Archive for September, 2012
Today’s post is by Peppercom intern, Jackie DiMauro–future PR star and current organizer extraordinaire.
Cue the horns, fireworks and fist pumps.
Oh, me? Why thank you. I really AM the queen of planners, aren’t I?
Let’s just say I’d usually feel bad for anyone who stumbled across my color-coded planner, but this was the greatest compliment someone could give an organized-crazed person such as me.
I always carry a planner/journal, a calendar and an iPhone to organize and prioritize my day-to-day life. I started doing this in college when I was juggling six classes, a full-time internship, and somewhat of a social life. Now, even though I’m out of school, these prioritization skills are still relevant and necessary, especially in PR.
My planner helps with many things, including:
- Keeping track of my time and how long I work on projects.
- Prioritizing current assignments and staying on top of deadlines.
- Staying prepared for meetings.
- Having a visual of my workload.
When you’re constantly prepared for meetings and meeting deadlines, it shows you’re serious about the position and the company. Your managers DO notice these things and they WILL respect you more.
But remember: it’s not only important to be organized and prioritize your workload as an intern, but also to be interactive with your co-workers and team members.
Starting at a new place, we interns may not know the best person to turn to if we have questions and we definitely don’t want to step on any toes. Should we lean on fellow interns? How about an AE? Dare I ask upper management? Sure, any of the aforementioned titles have a time and place to answer questions, especially depending on how closely you work with someone, but interns shouldn’t be afraid to communicate with management.

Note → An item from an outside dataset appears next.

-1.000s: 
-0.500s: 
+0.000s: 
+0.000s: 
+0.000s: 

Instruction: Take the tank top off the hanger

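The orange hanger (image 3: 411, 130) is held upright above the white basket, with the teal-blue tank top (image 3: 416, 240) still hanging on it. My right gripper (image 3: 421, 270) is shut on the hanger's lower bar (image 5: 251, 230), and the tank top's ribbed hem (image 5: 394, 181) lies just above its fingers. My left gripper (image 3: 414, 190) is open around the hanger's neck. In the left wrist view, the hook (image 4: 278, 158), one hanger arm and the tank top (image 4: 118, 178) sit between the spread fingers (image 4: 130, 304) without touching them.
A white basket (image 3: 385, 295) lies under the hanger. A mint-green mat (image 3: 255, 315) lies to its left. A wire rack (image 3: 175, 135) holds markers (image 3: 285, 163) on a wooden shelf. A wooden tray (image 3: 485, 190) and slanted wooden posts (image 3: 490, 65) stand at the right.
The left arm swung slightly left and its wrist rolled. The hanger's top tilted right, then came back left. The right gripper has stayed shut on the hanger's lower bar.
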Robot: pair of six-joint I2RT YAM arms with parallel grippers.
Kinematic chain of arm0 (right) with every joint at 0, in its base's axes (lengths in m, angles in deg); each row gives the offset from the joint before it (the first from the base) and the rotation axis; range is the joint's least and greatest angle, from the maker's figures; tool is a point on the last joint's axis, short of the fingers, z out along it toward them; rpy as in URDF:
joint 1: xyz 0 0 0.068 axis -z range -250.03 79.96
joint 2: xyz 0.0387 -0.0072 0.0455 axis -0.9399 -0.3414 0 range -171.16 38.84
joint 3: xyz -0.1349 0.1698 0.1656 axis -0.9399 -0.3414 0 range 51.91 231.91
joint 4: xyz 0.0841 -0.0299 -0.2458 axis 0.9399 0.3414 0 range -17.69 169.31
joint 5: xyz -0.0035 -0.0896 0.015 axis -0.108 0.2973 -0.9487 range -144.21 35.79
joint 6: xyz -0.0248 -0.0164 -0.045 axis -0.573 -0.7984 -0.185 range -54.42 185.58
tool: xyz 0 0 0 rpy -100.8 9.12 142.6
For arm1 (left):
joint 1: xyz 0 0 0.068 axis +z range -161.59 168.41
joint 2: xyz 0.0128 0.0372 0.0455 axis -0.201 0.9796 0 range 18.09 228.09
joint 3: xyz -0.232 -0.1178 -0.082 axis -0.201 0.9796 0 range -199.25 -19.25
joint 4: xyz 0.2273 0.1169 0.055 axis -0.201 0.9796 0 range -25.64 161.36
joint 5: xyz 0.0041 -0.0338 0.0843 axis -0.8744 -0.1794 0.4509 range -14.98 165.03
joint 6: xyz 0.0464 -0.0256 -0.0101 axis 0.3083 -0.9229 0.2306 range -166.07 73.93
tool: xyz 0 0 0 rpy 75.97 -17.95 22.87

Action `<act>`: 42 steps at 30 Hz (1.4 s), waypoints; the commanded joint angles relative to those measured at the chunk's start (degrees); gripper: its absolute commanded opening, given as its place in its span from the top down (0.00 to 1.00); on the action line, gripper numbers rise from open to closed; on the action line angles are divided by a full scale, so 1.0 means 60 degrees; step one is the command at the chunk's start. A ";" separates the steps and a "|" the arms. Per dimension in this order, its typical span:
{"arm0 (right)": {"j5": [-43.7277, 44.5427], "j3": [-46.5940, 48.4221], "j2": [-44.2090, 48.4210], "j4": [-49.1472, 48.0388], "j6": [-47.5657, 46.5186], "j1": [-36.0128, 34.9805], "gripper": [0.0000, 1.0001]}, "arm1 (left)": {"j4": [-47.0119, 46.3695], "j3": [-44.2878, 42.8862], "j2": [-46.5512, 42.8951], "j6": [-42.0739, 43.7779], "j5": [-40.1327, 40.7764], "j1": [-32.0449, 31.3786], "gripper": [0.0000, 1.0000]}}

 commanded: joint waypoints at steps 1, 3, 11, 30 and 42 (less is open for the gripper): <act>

I’m not saying ask your management supervisor where to find a pen, but if you have a question about an account you’re on or a positive idea to share during a team meeting– then by all means say it! Being proactive and contributing thoughts to the people in power will only help an intern in the long run. It will also help gain the trust and respect of fellow team members who are above you.
Personally, it feels great to interact with upper management, or clients, and be considered a team player. It shows a level of professionalism, that as interns, we strive for.
So go out to your nearest Staples or Barnes & Noble, grab a nice, new, neat planner, and start organizing and prioritizing your workload. And, at your next team meeting, try to contribute an idea or story you’ve come across. Not only will you feel great, but your actions will speak volumes to your team members and managers.